Preventing and treating, one case at a time: Madison’s AIDS Network responds to community needs statewide

TOriginally Published in The Badger Herald, February 21, 2012

ucked away in a Williamson Street office park is an inconspicuous doorway marked “Suite H.” Straight to the point, the glass pane lists only the hours of operation in practical white stickers. If you weren’t already aware, you might never know of the public services the staff and volunteers inside this building provide to Madison and southern Wisconsin.

The entrance to the Madison AIDS Network

Photo courtesy of AIDS Network, Inc.

Founded under the leadership of community activist Adrian Pope, the AIDS Network has provided HIV-prevention and client care services for the past 26 years. It operates from its main office in Madison, as well as offices in Janesville and Beloit.

AIDS Network addresses HIV in two ways, with the first focusing on activities that prevent the spread of the disease. To do so, AIDS Network staff distribute health information and condoms at night venues, offer confidential STD testing and operate a needle exchange. The second type of service AIDS Network provides is care for HIV-positive individuals. For instance, volunteers are paired to help clients who might have physical impairments.
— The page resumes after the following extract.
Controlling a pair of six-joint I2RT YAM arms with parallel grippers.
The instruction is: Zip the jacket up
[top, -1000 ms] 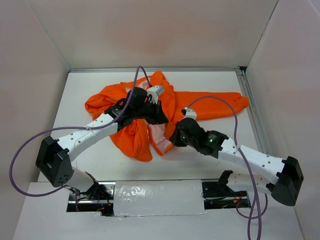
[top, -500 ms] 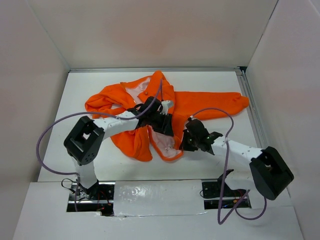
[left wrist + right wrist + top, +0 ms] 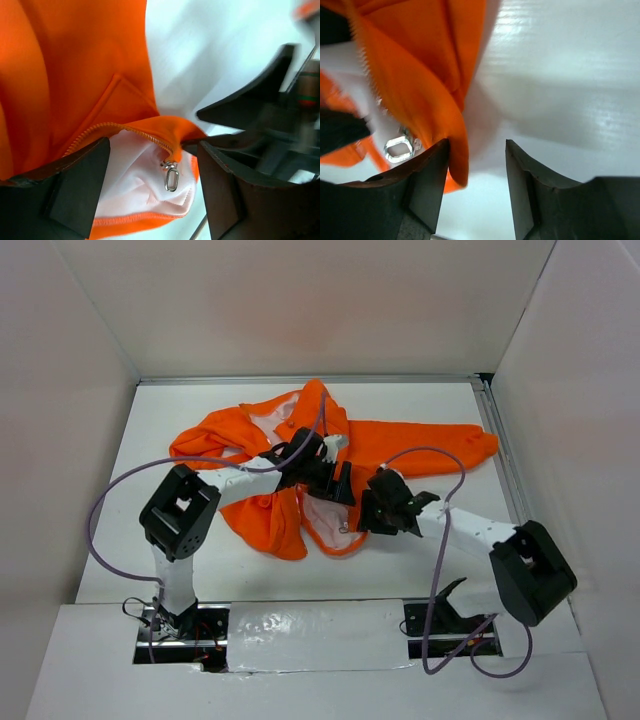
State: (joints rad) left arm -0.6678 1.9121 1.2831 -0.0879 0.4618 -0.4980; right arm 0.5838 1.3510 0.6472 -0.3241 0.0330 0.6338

From its inception, AIDS Network has been supported by donors and volunteers from Madison and neighboring communities. The organization receives donations from the monthly “Camp Bingo” games at the Edgewater Hotel — emceed by “Diva” Cass Marie. The largest fundraising event for AIDS Network is the annual Wisconsin AIDS Ride, which will occur in August this year.

Dan Guinn, AIDS Network’s executive director, has worked with Madison’s HIV-positive community for the past decade.

“I wanted to help lower-income populations … populations with higher need, [who are] disenfranchised,” said Guinn.

From his years of experience, Guinn has a deep knowledge of HIV statistics and prevention strategies. One of his current worries relates to people’s lack of awareness concerning their HIV status; a sizable number of HIV-positive people do not know they are infected.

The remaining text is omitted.